Stoll arbeitet in vielen Bereichen, auch als Journalist. Er versucht einen vernünftigen Ausgleich zu finden. „Früher gab es nie ein Wochenende, das war einfach so und hat mich nicht großartig gestört“, sagt er. Jetzt versucht er die Dinge etwas anders anzugehen als früher und denkt trotz der Freude an der Arbeit mehr an sich. „Ich habe mehr freie Zeit, bin öfter daheim, treibe Sport, lese und sorge für mehr Ausgleich. Das hilft weiter und hat insgesamt auf eine angenehmere Lebensbahn geführt.“ Der Körper und Geist hätten erstmal Zeit gebraucht, um zu begreifen, was Depression für eine Krankheit ist. „Am Anfang wollte ich das gar nicht wahrhaben.
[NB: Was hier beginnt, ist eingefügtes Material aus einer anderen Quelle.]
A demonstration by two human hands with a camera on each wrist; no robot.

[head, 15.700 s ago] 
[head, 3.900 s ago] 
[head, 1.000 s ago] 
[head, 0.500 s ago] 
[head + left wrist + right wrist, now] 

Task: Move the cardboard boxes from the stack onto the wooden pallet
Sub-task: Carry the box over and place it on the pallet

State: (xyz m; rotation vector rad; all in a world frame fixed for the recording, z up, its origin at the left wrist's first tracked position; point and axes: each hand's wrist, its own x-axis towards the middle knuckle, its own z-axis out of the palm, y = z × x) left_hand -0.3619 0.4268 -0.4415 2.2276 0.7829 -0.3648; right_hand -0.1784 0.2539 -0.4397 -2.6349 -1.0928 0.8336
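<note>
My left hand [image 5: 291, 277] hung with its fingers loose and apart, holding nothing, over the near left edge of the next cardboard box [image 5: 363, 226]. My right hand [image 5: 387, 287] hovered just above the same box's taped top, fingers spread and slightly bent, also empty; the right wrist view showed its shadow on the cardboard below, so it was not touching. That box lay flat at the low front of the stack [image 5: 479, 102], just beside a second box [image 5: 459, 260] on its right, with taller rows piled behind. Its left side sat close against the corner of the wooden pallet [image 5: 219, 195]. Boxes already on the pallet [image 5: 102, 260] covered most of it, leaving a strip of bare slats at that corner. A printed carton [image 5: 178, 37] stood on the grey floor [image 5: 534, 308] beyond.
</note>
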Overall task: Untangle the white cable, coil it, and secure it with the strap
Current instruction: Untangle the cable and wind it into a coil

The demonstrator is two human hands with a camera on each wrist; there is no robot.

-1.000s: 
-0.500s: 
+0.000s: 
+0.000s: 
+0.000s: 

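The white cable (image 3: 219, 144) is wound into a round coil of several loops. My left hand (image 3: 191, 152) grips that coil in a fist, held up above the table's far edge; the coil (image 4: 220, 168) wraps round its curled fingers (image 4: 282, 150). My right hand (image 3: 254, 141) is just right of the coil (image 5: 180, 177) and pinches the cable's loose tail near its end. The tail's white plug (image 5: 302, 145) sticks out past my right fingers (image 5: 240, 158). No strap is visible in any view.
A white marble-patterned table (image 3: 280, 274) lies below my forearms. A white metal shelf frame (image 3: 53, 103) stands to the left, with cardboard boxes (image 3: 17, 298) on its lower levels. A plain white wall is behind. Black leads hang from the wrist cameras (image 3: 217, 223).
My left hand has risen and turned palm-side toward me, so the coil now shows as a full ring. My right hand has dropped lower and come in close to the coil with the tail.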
Doch irgendwann habe ich mich mit meiner Erkrankung arrangiert.
Aber ich will nicht mit ihr ‚Kumpel‘ sein, sondern ich will, dass sie mich so einigermaßen in Ruhe lässt. Das tut sie nicht immer, aber meistens“, erklärt Stoll bildhaft.
Für seine Mutter war der Umgang mit seiner Erkrankung sehr schwierig. „In früheren Zeiten war es so: Man hat keine Depression“, berichtet Stoll. Sein Vater hatte mehr Verständnis für sein Krankheitsbild, denn er kam aus dem ärztlichen Berufszweig. „In der Verwandtschaft gab es solche und solche.“ Deshalb sei es wichtig, dass man klar formuliere, dass Depression eine genauso schwere Erkrankung ist wie Krebs, Schlaganfall oder Herzinfarkt, so Stoll. Insofern sei Öffentlichkeitsarbeit und Anerkennung dieser Krankheit enorm wichtig.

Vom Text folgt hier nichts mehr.